=== Collected data ===
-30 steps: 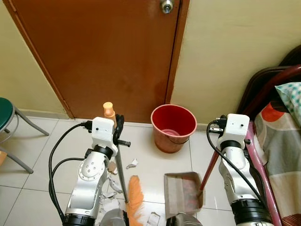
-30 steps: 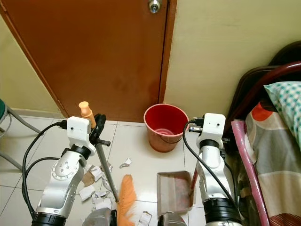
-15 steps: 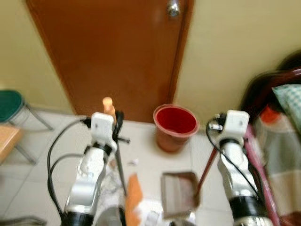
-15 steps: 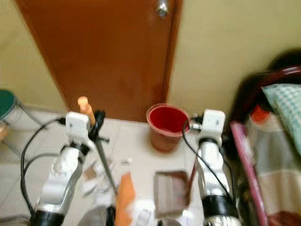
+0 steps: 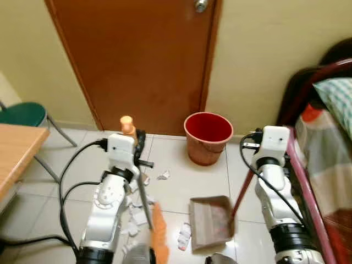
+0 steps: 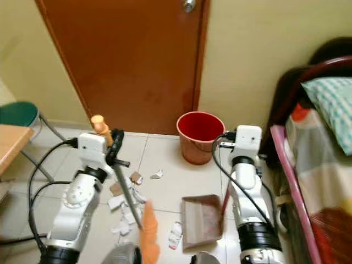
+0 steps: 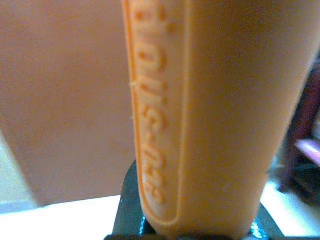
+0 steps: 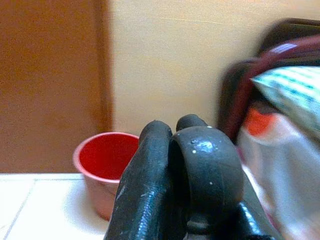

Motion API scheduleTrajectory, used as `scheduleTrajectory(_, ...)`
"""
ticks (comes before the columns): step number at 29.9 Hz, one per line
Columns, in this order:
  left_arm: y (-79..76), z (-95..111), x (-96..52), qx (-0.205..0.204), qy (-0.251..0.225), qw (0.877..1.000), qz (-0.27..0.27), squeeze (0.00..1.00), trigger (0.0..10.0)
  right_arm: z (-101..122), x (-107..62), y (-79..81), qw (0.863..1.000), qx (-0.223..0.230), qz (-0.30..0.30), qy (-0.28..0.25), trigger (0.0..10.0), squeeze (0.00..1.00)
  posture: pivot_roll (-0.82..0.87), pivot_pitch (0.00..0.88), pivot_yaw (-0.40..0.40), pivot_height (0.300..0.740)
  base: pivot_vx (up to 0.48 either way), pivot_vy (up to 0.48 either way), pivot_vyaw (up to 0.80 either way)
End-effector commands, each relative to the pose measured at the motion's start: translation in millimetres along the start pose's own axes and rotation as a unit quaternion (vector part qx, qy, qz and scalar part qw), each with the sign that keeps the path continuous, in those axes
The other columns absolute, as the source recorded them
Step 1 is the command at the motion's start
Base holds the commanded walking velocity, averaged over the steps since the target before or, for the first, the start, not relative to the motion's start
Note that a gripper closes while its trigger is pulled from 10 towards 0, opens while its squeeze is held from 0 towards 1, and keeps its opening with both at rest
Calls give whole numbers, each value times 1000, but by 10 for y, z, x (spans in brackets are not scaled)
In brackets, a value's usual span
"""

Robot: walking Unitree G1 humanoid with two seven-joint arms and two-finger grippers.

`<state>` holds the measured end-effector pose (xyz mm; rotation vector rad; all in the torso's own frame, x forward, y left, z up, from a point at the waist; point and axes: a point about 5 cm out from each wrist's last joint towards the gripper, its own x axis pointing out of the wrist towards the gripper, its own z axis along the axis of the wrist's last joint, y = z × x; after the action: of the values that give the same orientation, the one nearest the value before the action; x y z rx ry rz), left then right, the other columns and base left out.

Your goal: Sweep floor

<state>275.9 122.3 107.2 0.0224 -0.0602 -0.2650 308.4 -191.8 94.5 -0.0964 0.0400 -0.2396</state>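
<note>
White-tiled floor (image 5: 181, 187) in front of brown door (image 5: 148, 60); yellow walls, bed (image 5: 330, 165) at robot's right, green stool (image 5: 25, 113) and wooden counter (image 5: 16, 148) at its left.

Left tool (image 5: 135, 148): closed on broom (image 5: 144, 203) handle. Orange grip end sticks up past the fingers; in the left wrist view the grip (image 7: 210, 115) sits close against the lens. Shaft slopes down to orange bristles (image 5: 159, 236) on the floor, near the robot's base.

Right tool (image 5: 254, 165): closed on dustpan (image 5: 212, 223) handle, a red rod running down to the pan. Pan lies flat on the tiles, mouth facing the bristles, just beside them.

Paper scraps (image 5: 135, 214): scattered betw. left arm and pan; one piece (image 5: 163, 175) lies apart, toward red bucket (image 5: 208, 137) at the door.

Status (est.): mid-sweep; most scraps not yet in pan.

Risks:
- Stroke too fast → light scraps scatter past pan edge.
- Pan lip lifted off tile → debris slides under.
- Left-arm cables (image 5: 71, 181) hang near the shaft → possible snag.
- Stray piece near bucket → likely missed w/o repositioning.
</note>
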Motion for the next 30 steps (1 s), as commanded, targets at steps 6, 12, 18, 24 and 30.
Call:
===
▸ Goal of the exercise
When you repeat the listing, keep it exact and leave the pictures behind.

▸ Response below
-30 steps: 
-30 steps: 
-15 steps: 
-15 steps: 
+0 steps: 
+0 steps: 
+0 steps: 
+0 steps: 

Motion API scheduleTrajectory, used as `scheduleTrajectory(_, ...)`
"""
ticks (comes before the columns): step number at 29.9 Hz, one per line
Columns, in this order:
  left_arm: y (-79..76), z (-95..111), x (-96..52), qx (-0.205..0.204), qy (-0.251..0.225), qw (0.877..1.000), qz (-0.27..0.27), squeeze (0.00..1.00), trigger (0.0..10.0)
  right_arm: z (-101..122), x (-107..62), y (-79..81), qw (0.863..1.000), qx (-0.223..0.230), qz (-0.30..0.30), qy (-0.28..0.25), trigger (0.0..10.0), squeeze (0.00..1.00)
  posture: pivot_roll (-0.82..0.87), pivot_pitch (0.00..0.88), pivot_yaw (-0.40..0.40), pivot_height (0.300..0.740)
  base: pivot_vx (up to 0.48 either way), pivot_vy (up to 0.48 either way), pivot_vyaw (up to 0.80 either way)
End-effector commands, each relative to the pose measured at the motion's start: translation in millimetres along the start pose's own axes and rotation as a unit quaternion (vector part qx, qy, qz and scalar part qw), each with the sign that keeps the path continuous, in those axes
The other columns absolute, as the source recorded them
Step 1 is the command at the motion's start
Base holds the commanded walking velocity, averaged over the steps since the target before or, for the first, the start, not relative to the motion's start
Note that a gripper closes while its trigger is pulled from 10 towards 0, opens while its squeeze is held from 0 towards 1, and keeps its opening with both at rest
Calls give whole numbers, each value times 1000, but by 10 for y, z, x (spans in brackets are not scaled)
In brackets, a value's usual span
"""

Robot: walking Unitree G1 humanoid with two seven-joint arms and two-finger grippers.

`<state>` holds the measured end-effector pose (xyz mm; rotation vector rad; all in the torso's own frame, x forward, y left, z up, from a point at the waist; point and axes: a point about 5 cm out from each wrist's last joint towards the gripper, its own x axis pointing out of the wrist towards the gripper, its own z axis along the axis of the wrist's last joint, y = z × x; after the action: of the values that give the same orientation, the one nearest the value before the action; x y z rx ry rz), left then right, the other columns and base left out.

Your goal: Sweep floor

<state>275.9 122.3 107.2 0.0224 -0.0602 -0.2650 308.4 -191.8 94.5 -0.0964 0.0400 -0.2396</state>
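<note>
White-tiled floor (image 5: 181, 187) in front of brown door (image 5: 148, 60); yellow walls, bed (image 5: 330, 165) at robot's right, green stool (image 5: 25, 113) and wooden counter (image 5: 16, 148) at its left.

Left tool (image 5: 135, 148): closed on broom (image 5: 144, 203) handle. Orange grip end sticks up past the fingers; in the left wrist view the grip (image 7: 210, 115) sits close against the lens. Shaft slopes down to orange bristles (image 5: 159, 236) on the floor, near the robot's base.

Right tool (image 5: 254, 165): closed on dustpan (image 5: 212, 223) handle, a red rod running down to the pan. Pan lies flat on the tiles, mouth facing the bristles, just beside them.

Paper scraps (image 5: 135, 214): scattered betw. left arm and pan; one piece (image 5: 163, 175) lies apart, toward red bucket (image 5: 208, 137) at the door.

Status (est.): mid-sweep; most scraps not yet in pan.

Risks:
- Stroke too fast → light scraps scatter past pan edge.
- Pan lip lifted off tile → debris slides under.
- Left-arm cables (image 5: 71, 181) hang near the shaft → possible snag.
- Stray piece near bucket → likely missed w/o repositioning.
</note>
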Motion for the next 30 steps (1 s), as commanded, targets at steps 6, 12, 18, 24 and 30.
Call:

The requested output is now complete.